• **WHAT YOU HAVE TO DO**
Print the following entries without any change.
▬▬▬
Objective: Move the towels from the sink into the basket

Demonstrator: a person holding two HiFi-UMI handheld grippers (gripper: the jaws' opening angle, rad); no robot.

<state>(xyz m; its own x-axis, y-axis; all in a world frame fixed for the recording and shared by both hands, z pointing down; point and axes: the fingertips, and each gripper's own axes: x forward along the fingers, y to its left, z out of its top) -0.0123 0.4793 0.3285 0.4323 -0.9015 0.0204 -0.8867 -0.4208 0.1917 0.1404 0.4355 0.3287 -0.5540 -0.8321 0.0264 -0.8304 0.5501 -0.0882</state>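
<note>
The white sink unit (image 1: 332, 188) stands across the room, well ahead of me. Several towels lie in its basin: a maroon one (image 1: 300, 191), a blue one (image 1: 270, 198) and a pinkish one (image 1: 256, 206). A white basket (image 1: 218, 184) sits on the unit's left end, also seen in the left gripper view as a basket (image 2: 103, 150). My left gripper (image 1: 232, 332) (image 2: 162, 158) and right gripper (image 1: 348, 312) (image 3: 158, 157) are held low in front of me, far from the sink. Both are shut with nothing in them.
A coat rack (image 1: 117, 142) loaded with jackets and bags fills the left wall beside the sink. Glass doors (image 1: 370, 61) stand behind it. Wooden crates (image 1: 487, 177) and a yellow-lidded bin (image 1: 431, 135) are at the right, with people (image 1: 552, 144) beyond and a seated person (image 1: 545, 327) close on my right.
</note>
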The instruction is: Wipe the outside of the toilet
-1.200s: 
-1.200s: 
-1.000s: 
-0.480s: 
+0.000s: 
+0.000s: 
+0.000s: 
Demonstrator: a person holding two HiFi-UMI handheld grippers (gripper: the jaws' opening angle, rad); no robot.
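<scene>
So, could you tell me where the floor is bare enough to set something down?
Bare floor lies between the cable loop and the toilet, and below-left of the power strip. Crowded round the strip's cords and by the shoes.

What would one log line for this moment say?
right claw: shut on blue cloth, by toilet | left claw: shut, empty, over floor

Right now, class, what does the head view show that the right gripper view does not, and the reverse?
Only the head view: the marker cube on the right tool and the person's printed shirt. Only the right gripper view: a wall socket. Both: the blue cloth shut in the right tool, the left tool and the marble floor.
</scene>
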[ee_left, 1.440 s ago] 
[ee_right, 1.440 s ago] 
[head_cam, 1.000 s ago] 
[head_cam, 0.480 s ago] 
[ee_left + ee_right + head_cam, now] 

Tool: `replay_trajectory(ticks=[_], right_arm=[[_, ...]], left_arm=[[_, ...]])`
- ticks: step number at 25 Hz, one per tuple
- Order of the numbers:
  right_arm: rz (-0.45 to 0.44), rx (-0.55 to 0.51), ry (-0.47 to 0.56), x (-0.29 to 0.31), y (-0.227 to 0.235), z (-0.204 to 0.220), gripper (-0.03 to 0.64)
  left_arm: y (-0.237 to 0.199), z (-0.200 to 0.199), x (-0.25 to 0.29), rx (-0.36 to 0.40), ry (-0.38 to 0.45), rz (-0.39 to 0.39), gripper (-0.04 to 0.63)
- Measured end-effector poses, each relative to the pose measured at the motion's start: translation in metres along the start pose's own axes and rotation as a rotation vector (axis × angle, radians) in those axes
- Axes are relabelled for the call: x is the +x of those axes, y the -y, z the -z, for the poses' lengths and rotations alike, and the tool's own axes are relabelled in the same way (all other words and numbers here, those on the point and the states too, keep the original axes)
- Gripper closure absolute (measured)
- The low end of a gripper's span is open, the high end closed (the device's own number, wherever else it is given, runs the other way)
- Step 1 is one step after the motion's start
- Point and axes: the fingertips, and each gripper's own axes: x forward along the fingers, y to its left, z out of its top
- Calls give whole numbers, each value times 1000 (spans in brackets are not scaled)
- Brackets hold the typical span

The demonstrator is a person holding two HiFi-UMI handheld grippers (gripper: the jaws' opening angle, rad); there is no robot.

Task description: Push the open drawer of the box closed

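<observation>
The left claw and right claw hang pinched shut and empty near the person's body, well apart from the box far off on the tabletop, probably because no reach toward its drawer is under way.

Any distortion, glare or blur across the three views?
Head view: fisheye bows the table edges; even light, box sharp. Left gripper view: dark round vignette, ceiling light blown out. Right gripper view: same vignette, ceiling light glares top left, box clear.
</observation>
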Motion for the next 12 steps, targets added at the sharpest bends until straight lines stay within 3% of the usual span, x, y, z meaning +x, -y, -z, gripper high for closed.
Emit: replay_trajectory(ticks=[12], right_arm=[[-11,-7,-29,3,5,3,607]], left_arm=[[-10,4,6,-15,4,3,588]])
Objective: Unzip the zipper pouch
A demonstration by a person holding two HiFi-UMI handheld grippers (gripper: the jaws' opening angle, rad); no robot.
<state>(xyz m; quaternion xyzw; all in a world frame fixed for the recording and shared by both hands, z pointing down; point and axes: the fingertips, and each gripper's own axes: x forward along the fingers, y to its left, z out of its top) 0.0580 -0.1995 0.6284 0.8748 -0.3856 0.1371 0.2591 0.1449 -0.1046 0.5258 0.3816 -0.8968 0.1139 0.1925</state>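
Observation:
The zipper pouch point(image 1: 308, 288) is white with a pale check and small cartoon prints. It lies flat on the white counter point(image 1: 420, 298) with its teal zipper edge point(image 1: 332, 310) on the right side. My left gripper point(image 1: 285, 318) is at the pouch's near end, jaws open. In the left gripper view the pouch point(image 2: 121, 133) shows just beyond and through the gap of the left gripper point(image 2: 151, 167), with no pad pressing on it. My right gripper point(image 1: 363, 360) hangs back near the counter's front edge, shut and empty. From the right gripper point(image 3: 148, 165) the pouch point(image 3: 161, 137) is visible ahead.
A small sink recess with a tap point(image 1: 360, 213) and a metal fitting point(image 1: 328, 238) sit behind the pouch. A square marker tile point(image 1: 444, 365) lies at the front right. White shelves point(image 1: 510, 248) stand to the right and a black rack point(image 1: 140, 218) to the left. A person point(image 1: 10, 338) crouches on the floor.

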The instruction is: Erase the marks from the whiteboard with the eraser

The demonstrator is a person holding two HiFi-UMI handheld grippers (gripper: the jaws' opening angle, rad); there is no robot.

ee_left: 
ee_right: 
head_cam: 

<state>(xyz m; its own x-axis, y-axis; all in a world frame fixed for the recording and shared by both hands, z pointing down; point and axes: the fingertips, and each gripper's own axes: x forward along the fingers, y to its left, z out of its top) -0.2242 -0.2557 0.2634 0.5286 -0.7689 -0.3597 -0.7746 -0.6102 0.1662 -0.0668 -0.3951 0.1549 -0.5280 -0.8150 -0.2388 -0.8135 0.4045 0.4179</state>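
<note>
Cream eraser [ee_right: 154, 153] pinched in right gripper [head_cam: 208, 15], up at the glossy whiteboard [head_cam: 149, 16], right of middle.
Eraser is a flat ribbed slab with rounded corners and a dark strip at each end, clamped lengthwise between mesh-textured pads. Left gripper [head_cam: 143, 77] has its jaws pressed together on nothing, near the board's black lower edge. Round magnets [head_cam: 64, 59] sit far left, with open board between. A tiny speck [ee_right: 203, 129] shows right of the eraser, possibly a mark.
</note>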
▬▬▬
• **EXPECTED ANSWER**
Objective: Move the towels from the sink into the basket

Demonstrator: a person holding two HiFi-UMI handheld grippers (gripper: the jaws' opening angle, rad); no robot.

<state>(xyz m; its own x-axis, y-axis; all in a world frame fixed for the recording and shared by both hands, z pointing down; point and axes: the fingertips, and each gripper's own axes: x forward along the fingers, y to its left, z out of its top) -0.0123 0.4793 0.3285 0.4323 -0.9015 0.0204 -0.8867 -0.4208 0.1917 0.1404 0.4355 0.3287 -0.5540 -0.8321 0.0264 -0.8304 0.5501 -0.0882</state>
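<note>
The white sink unit (image 1: 332, 188) stands across the room, well ahead of me. Several towels lie in its basin: a maroon one (image 1: 300, 191), a blue one (image 1: 270, 198) and a pinkish one (image 1: 256, 206). A white basket (image 1: 218, 184) sits on the unit's left end, also seen in the left gripper view as a basket (image 2: 103, 150). My left gripper (image 1: 232, 332) (image 2: 162, 158) and right gripper (image 1: 348, 312) (image 3: 158, 157) are held low in front of me, far from the sink. Both are shut with nothing in them.
A coat rack (image 1: 117, 142) loaded with jackets and bags fills the left wall beside the sink. Glass doors (image 1: 370, 61) stand behind it. Wooden crates (image 1: 487, 177) and a yellow-lidded bin (image 1: 431, 135) are at the right, with people (image 1: 552, 144) beyond and a seated person (image 1: 545, 327) close on my right.
</note>
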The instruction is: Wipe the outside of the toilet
-1.200s: 
-1.200s: 
-1.000s: 
-0.480s: 
+0.000s: 
+0.000s: 
+0.000s: 
Demonstrator: a person holding two HiFi-UMI handheld grippers (gripper: the jaws' opening angle, rad); no robot.
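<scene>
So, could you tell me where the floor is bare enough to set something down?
Bare floor lies between the cable loop and the toilet, and below-left of the power strip. Crowded round the strip's cords and by the shoes.

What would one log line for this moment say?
right claw: shut on blue cloth, by toilet | left claw: shut, empty, over floor

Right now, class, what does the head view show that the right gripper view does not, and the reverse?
Only the head view: the marker cube on the right tool and the person's printed shirt. Only the right gripper view: a wall socket. Both: the blue cloth shut in the right tool, the left tool and the marble floor.
</scene>
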[ee_left, 1.440 s ago] 
[ee_right, 1.440 s ago] 
[head_cam, 1.000 s ago] 
[head_cam, 0.480 s ago] 
[ee_left + ee_right + head_cam, now] 

Tool: `replay_trajectory(ticks=[_], right_arm=[[_, ...]], left_arm=[[_, ...]])`
- ticks: step number at 25 Hz, one per tuple
- Order of the numbers:
  right_arm: rz (-0.45 to 0.44), rx (-0.55 to 0.51), ry (-0.47 to 0.56), x (-0.29 to 0.31), y (-0.227 to 0.235), z (-0.204 to 0.220), gripper (-0.03 to 0.64)
  left_arm: y (-0.237 to 0.199), z (-0.200 to 0.199), x (-0.25 to 0.29), rx (-0.36 to 0.40), ry (-0.38 to 0.45), rz (-0.39 to 0.39), gripper (-0.04 to 0.63)
- Measured end-effector poses, each relative to the pose measured at the motion's start: translation in metres along the start pose's own axes and rotation as a rotation vector (axis × angle, radians) in those axes
- Axes are relabelled for the call: x is the +x of those axes, y the -y, z the -z, for the poses' lengths and rotations alike, and the tool's own axes are relabelled in the same way (all other words and numbers here, those on the point and the states too, keep the original axes)
- Gripper closure absolute (measured)
- The low end of a gripper's span is open, the high end closed (the device's own number, wherever else it is given, runs the other way)
- Step 1 is one step after the motion's start
- Point and axes: the fingertips, and each gripper's own axes: x forward along the fingers, y to its left, z out of its top
- Calls give whole numbers, each value times 1000 (spans in brackets are not scaled)
- Brackets hold the typical span

The demonstrator is a person holding two HiFi-UMI handheld grippers (gripper: the jaws' opening angle, rad); there is no robot.

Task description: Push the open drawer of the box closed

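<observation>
The left claw and right claw hang pinched shut and empty near the person's body, well apart from the box far off on the tabletop, probably because no reach toward its drawer is under way.

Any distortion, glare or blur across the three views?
Head view: fisheye bows the table edges; even light, box sharp. Left gripper view: dark round vignette, ceiling light blown out. Right gripper view: same vignette, ceiling light glares top left, box clear.
</observation>
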Motion for the next 12 steps, targets added at the sharpest bends until straight lines stay within 3% of the usual span, x, y, z meaning +x, -y, -z, gripper high for closed.
Emit: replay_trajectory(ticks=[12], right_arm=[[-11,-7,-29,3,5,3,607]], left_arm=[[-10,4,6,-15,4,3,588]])
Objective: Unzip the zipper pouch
A demonstration by a person holding two HiFi-UMI handheld grippers (gripper: the jaws' opening angle, rad); no robot.
<state>(xyz m; quaternion xyzw; all in a world frame fixed for the recording and shared by both hands, z pointing down; point and axes: the fingertips, and each gripper's own axes: x forward along the fingers, y to its left, z out of its top) 0.0580 -0.1995 0.6284 0.8748 -0.3856 0.1371 0.2591 0.1449 -0.1046 0.5258 0.3816 -0.8968 0.1139 0.1925</state>
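Observation:
The zipper pouch point(image 1: 308, 288) is white with a pale check and small cartoon prints. It lies flat on the white counter point(image 1: 420, 298) with its teal zipper edge point(image 1: 332, 310) on the right side. My left gripper point(image 1: 285, 318) is at the pouch's near end, jaws open. In the left gripper view the pouch point(image 2: 121, 133) shows just beyond and through the gap of the left gripper point(image 2: 151, 167), with no pad pressing on it. My right gripper point(image 1: 363, 360) hangs back near the counter's front edge, shut and empty. From the right gripper point(image 3: 148, 165) the pouch point(image 3: 161, 137) is visible ahead.
A small sink recess with a tap point(image 1: 360, 213) and a metal fitting point(image 1: 328, 238) sit behind the pouch. A square marker tile point(image 1: 444, 365) lies at the front right. White shelves point(image 1: 510, 248) stand to the right and a black rack point(image 1: 140, 218) to the left. A person point(image 1: 10, 338) crouches on the floor.
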
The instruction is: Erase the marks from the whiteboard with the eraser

The demonstrator is a person holding two HiFi-UMI handheld grippers (gripper: the jaws' opening angle, rad); there is no robot.

ee_left: 
ee_right: 
head_cam: 

<state>(xyz m; its own x-axis, y-axis; all in a world frame fixed for the recording and shared by both hands, z pointing down; point and axes: the fingertips, and each gripper's own axes: x forward along the fingers, y to its left, z out of its top) -0.2242 -0.2557 0.2634 0.5286 -0.7689 -0.3597 -0.7746 -0.6102 0.1662 -0.0668 -0.3951 0.1549 -0.5280 -0.8150 -0.2388 -0.8135 0.4045 0.4179</state>
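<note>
Cream eraser [ee_right: 154, 153] pinched in right gripper [head_cam: 208, 15], up at the glossy whiteboard [head_cam: 149, 16], right of middle.
Eraser is a flat ribbed slab with rounded corners and a dark strip at each end, clamped lengthwise between mesh-textured pads. Left gripper [head_cam: 143, 77] has its jaws pressed together on nothing, near the board's black lower edge. Round magnets [head_cam: 64, 59] sit far left, with open board between. A tiny speck [ee_right: 203, 129] shows right of the eraser, possibly a mark.
</note>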

No additional lines are needed for this answer.